Required action ->
Restate the listing word for word. Stop at the line that holds "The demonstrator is", include it, and leave out all pictures.

══ Materials provided ══

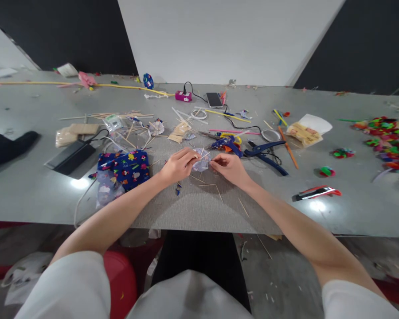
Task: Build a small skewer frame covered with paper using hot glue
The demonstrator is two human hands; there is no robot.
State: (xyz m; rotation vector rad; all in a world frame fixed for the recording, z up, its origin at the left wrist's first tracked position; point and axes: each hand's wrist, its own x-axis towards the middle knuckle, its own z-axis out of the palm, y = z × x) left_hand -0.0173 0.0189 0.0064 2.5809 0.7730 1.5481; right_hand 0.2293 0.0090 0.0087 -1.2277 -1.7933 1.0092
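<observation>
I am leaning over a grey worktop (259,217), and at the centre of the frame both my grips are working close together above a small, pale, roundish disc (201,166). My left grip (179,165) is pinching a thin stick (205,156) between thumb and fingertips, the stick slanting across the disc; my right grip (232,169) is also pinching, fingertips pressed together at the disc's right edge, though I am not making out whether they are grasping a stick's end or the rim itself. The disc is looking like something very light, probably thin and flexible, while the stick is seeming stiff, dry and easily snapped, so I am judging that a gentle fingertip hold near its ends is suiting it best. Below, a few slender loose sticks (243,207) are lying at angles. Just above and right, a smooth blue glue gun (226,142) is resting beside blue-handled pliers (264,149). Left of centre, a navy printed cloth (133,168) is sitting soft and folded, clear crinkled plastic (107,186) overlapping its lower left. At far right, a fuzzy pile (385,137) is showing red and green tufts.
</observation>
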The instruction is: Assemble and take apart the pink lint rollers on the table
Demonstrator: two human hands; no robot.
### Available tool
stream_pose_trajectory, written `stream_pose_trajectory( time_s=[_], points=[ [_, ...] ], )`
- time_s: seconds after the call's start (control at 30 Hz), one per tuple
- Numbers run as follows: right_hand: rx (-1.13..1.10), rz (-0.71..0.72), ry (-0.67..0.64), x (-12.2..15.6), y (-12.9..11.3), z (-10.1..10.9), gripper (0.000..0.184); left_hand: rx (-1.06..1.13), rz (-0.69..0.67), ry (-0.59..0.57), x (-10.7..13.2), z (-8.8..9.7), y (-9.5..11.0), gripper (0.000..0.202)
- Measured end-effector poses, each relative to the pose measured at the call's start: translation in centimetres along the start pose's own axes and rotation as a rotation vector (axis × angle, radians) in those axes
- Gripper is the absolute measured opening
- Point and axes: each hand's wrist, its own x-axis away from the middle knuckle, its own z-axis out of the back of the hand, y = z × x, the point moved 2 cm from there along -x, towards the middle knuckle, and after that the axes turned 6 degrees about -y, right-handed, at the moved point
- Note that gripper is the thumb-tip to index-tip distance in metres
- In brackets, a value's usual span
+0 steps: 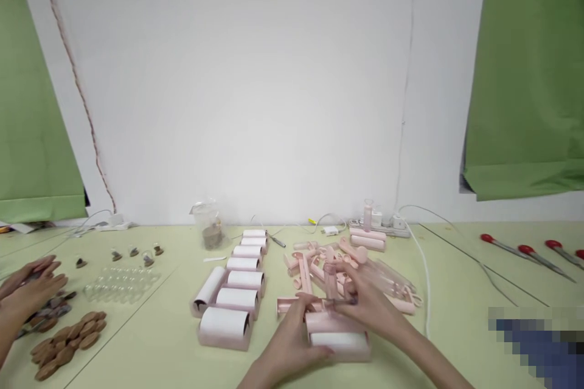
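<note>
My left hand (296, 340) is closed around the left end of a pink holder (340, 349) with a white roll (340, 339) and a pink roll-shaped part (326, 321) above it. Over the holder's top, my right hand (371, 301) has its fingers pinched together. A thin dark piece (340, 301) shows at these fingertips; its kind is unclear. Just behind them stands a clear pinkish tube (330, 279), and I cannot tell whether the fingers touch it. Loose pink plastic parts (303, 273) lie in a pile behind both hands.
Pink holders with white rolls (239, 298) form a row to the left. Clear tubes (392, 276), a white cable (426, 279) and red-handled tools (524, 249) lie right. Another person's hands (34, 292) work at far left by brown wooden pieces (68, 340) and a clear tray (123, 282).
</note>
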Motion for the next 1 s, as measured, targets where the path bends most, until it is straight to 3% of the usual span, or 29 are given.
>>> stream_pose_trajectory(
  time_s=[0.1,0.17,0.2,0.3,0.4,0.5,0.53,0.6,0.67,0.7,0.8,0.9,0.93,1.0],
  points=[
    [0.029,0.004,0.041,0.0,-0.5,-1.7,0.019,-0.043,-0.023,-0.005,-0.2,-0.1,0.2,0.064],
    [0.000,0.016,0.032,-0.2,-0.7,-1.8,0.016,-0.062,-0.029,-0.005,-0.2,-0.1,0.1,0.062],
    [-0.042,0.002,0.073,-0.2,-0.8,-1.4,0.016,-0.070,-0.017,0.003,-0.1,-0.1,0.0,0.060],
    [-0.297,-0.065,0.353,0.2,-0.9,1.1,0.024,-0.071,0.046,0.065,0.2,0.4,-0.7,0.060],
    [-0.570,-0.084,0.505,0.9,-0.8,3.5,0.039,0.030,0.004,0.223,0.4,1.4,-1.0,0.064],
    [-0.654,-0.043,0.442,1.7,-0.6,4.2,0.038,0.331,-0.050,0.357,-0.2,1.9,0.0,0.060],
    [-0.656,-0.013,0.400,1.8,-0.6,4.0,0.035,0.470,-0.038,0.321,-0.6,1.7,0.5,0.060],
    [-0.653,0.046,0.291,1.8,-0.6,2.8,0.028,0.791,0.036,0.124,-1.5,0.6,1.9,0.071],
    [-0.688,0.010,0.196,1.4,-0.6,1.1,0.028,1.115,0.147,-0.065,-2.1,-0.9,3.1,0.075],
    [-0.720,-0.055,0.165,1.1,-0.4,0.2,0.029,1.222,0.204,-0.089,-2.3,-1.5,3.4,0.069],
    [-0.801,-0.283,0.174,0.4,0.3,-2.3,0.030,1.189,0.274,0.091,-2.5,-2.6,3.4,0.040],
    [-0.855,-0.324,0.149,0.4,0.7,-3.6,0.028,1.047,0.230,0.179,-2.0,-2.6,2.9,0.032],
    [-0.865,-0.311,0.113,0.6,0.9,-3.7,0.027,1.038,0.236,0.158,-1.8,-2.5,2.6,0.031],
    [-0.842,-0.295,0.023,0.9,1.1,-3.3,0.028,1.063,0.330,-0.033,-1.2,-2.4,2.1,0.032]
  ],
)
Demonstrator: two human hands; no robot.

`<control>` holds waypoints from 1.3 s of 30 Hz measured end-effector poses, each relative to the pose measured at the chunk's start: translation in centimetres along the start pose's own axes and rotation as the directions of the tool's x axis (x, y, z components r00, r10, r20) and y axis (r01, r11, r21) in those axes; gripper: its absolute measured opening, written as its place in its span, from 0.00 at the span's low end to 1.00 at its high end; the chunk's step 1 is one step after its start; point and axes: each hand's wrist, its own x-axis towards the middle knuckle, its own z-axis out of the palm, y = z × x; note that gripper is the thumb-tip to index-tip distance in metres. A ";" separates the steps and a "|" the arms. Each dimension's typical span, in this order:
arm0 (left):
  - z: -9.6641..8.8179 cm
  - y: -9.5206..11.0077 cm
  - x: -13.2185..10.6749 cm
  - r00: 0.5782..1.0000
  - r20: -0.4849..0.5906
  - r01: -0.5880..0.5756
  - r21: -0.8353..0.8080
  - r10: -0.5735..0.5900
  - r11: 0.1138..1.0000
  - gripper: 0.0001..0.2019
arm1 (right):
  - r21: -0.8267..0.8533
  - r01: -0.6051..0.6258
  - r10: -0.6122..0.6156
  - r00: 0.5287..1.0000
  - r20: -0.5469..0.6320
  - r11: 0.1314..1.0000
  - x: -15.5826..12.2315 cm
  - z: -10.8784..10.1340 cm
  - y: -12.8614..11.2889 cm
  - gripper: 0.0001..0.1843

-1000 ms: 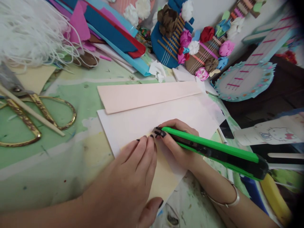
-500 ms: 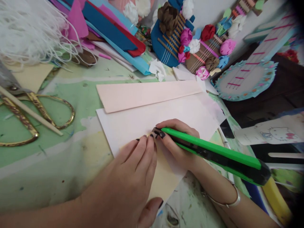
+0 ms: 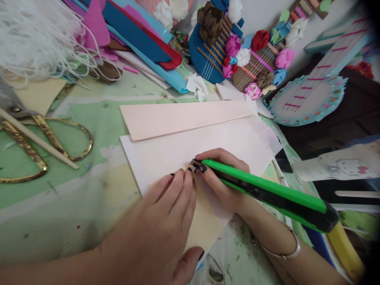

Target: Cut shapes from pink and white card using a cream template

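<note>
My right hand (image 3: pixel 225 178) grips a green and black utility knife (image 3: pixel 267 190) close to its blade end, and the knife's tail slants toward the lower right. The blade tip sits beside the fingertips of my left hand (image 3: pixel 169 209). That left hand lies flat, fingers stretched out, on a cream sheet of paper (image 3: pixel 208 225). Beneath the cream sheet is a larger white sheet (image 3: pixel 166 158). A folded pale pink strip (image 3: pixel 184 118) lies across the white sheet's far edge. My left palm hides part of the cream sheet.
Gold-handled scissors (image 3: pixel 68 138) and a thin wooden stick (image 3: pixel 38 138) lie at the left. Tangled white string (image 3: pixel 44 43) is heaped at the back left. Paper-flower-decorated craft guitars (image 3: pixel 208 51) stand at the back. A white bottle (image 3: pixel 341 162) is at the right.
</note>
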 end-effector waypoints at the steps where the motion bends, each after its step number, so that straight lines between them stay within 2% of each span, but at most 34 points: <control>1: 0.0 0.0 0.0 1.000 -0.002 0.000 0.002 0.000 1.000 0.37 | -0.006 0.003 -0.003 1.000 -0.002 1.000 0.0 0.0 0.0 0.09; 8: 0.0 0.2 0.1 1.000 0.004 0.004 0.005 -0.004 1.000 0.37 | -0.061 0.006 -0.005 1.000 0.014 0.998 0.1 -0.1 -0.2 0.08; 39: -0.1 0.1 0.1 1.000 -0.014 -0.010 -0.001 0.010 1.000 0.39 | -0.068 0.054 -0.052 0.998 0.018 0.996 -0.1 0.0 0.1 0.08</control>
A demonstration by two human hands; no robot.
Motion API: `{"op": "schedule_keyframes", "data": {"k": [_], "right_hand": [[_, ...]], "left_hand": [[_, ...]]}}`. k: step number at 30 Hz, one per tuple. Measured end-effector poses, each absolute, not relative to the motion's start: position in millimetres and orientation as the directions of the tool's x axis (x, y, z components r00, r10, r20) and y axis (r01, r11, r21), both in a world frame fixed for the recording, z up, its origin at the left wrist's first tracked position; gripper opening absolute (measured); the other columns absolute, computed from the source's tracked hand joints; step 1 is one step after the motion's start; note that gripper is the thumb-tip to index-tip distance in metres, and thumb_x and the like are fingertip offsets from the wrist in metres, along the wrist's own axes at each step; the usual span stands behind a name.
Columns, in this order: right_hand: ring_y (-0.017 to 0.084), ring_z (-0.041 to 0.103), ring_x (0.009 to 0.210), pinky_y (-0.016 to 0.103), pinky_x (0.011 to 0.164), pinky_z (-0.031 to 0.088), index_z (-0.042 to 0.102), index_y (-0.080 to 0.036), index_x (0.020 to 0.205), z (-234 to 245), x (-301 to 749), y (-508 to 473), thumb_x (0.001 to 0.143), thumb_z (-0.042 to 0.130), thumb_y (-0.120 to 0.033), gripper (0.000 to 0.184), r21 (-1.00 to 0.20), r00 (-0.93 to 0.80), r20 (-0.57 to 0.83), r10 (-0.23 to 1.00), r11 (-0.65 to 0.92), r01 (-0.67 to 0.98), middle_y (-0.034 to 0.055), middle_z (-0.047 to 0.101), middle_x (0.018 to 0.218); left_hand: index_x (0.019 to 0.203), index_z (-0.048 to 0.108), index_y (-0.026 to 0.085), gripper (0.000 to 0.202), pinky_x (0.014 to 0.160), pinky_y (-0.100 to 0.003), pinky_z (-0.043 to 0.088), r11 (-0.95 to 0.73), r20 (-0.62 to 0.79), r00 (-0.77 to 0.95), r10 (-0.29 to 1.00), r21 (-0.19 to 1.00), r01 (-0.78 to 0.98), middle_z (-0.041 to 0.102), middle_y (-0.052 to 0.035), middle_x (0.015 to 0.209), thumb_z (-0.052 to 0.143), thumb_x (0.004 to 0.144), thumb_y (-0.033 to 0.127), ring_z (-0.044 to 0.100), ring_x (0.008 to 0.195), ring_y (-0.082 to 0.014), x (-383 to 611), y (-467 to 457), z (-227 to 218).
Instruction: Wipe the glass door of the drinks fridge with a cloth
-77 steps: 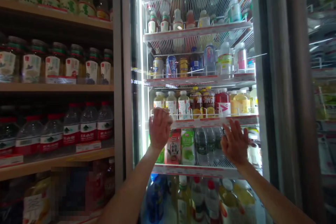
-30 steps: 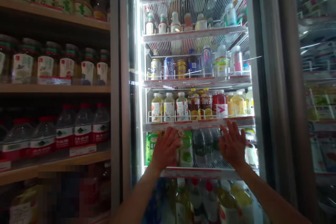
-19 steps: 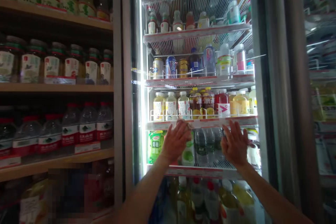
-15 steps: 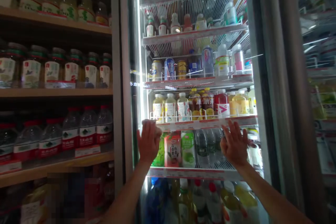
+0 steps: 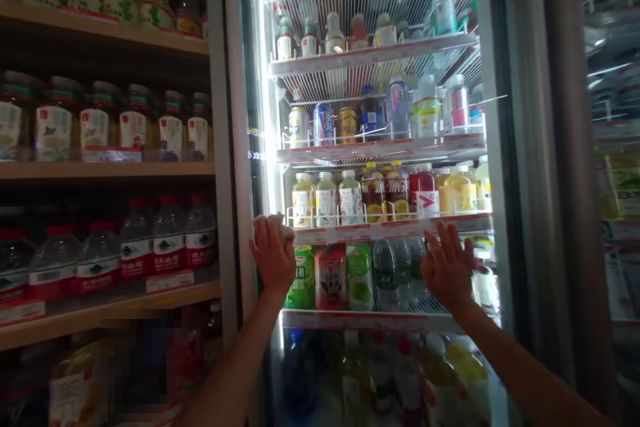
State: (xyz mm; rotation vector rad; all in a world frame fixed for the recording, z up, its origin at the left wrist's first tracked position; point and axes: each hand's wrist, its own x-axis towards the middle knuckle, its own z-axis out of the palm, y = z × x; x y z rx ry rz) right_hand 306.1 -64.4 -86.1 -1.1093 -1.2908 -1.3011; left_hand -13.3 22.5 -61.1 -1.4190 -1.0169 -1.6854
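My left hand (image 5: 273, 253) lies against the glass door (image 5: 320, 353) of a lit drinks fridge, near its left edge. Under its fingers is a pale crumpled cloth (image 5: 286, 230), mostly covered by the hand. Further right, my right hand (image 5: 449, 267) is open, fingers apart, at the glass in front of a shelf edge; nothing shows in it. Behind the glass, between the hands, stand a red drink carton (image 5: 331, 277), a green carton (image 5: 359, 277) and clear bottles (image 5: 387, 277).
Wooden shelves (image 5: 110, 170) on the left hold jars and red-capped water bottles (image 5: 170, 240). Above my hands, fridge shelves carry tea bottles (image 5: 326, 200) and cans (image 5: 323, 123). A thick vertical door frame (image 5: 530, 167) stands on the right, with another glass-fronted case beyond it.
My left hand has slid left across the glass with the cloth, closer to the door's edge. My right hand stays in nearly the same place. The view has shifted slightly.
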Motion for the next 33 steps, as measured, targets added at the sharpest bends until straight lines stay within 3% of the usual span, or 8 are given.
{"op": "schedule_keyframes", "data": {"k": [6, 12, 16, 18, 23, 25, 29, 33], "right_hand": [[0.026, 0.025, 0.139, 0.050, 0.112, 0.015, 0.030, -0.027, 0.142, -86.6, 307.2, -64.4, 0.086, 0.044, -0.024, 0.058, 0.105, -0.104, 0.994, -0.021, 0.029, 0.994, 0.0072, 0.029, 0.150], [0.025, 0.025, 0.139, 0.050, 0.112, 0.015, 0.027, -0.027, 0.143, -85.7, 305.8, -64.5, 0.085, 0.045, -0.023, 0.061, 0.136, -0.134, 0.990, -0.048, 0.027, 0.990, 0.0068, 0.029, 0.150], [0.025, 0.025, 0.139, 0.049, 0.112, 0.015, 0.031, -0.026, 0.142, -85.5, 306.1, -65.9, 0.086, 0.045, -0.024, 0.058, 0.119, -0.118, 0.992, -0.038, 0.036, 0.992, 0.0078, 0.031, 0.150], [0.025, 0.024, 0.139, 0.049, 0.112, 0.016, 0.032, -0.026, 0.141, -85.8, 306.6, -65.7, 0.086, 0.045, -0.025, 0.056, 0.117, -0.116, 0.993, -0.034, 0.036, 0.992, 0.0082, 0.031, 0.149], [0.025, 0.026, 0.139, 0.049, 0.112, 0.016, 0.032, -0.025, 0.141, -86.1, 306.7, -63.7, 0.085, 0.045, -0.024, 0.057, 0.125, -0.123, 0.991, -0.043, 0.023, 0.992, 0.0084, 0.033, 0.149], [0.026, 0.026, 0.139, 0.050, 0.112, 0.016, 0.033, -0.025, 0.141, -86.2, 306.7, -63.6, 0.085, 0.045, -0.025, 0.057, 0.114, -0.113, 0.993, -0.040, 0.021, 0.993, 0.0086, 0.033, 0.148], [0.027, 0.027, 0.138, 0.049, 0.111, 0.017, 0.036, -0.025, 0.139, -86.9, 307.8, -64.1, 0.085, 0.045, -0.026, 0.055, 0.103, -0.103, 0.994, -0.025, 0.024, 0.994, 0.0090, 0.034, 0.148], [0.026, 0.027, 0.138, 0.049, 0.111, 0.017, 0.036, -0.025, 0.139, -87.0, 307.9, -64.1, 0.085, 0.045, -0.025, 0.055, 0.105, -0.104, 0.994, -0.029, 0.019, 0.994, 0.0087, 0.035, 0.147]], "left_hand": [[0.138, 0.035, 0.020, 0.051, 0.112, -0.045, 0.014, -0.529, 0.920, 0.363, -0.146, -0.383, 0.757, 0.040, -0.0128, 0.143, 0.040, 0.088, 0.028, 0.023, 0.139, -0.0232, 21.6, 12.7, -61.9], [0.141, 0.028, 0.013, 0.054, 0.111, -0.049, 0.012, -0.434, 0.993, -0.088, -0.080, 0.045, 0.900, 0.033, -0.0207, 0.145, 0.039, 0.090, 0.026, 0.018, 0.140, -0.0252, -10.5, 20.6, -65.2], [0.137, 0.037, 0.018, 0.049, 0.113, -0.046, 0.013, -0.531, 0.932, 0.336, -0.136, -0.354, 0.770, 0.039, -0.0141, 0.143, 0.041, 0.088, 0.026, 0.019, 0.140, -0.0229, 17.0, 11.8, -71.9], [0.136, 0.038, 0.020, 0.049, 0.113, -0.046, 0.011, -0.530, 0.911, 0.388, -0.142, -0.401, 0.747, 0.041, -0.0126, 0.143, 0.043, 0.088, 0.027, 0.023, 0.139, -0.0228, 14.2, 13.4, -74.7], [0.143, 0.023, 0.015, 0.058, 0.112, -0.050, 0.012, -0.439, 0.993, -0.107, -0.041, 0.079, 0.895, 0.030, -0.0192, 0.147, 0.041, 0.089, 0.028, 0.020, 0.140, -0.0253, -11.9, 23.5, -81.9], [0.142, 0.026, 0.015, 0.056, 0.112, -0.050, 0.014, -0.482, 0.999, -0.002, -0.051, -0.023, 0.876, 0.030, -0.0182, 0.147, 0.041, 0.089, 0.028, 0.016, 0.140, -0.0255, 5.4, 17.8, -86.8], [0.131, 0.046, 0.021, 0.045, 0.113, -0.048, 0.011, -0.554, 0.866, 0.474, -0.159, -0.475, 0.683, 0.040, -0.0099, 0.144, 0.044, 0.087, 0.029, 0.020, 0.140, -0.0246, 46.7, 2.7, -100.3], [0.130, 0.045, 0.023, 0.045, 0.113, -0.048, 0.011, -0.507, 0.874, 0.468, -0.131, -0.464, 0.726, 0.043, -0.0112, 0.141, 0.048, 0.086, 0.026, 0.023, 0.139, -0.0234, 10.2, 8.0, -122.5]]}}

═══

Solution ->
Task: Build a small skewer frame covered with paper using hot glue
The demonstrator is two human hands; there is no robot.

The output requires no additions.